Pity the City. America is on a witch hunt against London's financial center, ruthlessly exploiting a few rotten banking apples to pursue their own political scheme, or so British MPs would have you believe.
In a bid to topple London as the world's financial capital (and replace it with New York) U.S. Federal and New York state prosecutors have singled out British banks such as HSBC, Standard Chartered and Barclays for particular attention over alleged and proven dirty money laundering and rate rigging scandals.
It's not fair, they say, U.S. banks were doing it too.
"America is still the land of the free and the home of the brave and, every now and then, just a tiny bit high-handed in her treatment of other nations," London's mayor Boris Johnson wrote in an opinion piece for the Spectator magazine.
"...you can't help wondering whether all this beating up of British banks and bankers is starting to shade into protectionism," he continued.
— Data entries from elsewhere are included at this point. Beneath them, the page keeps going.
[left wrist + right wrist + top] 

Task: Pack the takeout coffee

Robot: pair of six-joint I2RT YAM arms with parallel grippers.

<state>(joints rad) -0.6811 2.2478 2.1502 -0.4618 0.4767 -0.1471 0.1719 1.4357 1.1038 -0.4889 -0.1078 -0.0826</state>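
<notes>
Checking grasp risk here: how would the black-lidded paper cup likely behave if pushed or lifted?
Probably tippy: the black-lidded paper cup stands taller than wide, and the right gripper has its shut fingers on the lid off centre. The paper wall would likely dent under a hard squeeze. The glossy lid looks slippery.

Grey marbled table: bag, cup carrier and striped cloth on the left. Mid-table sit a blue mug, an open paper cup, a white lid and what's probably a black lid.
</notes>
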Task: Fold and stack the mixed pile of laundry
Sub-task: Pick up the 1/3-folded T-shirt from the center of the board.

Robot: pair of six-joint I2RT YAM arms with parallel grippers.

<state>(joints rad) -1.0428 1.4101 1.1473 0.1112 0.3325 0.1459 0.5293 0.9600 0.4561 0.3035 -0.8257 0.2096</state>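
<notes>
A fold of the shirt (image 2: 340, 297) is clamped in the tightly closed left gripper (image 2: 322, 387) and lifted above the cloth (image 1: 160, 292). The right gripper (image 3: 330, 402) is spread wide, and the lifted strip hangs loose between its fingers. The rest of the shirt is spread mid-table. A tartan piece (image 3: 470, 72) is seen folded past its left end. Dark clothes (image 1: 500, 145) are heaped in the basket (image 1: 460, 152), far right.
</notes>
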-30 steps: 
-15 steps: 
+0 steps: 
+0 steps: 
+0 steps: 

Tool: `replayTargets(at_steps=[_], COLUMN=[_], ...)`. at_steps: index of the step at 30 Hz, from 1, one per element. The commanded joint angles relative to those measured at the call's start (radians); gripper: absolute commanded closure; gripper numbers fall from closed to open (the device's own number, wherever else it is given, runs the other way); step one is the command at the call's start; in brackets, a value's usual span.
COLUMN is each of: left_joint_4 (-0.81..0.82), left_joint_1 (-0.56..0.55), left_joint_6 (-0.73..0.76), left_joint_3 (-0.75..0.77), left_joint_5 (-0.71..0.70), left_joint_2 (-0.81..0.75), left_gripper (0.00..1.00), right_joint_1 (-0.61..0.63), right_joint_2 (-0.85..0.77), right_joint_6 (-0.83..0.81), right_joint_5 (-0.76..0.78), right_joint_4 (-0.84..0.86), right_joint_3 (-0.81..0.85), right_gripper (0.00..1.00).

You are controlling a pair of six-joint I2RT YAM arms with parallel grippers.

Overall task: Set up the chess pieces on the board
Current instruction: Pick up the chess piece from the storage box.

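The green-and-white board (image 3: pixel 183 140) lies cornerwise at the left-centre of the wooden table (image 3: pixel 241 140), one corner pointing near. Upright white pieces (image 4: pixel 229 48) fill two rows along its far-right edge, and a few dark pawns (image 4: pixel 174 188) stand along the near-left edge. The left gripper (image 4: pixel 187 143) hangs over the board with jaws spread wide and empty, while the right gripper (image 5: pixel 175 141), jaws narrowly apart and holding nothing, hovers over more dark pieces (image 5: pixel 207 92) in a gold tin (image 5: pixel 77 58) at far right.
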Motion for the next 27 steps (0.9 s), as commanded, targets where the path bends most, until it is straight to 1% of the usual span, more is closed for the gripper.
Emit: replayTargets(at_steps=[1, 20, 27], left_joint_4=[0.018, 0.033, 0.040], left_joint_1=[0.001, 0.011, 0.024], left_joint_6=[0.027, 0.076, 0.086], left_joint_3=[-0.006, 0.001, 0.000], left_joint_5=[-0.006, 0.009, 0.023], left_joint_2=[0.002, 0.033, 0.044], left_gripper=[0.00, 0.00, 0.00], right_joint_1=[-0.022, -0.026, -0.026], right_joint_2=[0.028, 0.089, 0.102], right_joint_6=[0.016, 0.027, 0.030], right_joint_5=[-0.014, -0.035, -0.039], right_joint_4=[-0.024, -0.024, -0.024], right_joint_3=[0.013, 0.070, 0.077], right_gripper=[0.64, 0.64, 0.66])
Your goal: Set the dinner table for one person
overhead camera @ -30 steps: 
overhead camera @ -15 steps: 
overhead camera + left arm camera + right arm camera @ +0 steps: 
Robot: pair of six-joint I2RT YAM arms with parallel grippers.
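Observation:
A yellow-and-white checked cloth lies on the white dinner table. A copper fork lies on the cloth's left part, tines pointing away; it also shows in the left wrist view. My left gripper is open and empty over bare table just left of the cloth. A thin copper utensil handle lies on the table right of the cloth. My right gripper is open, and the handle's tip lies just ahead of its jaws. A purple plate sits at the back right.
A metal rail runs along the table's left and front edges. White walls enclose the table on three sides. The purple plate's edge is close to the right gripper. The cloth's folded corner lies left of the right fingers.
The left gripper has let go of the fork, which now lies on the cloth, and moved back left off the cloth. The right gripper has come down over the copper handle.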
"And you can't help thinking it might actually be at least partly motivated by jealousy of London's financial sector - a simple desire to knock a rival center."
The curiously coiffured one is not alone in hinting at a bit of Brit-bashing.
Labour Party MP John Mann went a step further on Wednesday, accusing Washington of actively pursuing British banks as part of a plan to swing business state-side.
"I think it's a concerted effort that's been organized at the top of the U.S. government," the BBC quoted Mann as saying.
"I think this is Washington trying to win a commercial battle to have trading from London shifted to New York."
Fellow MP Kwasi Kwarteng also joined in the whining, telling the Financial Times: "Some of these investigations are politically driven."
"I wonder if the New York regulator is... looking for a high-profile scalp."
What's more likely, according to the Telegraph, is that British banks have badly underestimated the seriousness with which the Americans take their anti-money laundering (AML) investigations in the wake of 9/11.
Like HSBC a month ago, Standard Chartered is alleged to have put the pursuit of profit ahead of complying with America's AML laws, the Telegraph's Richard Blackden wrote. No longer a matter of consumer compliance or even just a weapon against drug dealers, AML was a new front in the battle against terrorists and funders of terrorism who wanted to move dollars through America's financial system.
"The biggest difference between US banks and foreign banks is that the US banks have a greater understanding of how important these issues are to regulators," says Ross Delton, a former regulator who now advises companies on AML. "It was not just about ramping up after September 11, it was a whole new landscape. The US takes this stuff very, very seriously."
Like a scolded child, it looks like the Brits need to stop whining and start investigating before they really do lose their pre-eminent financial standing.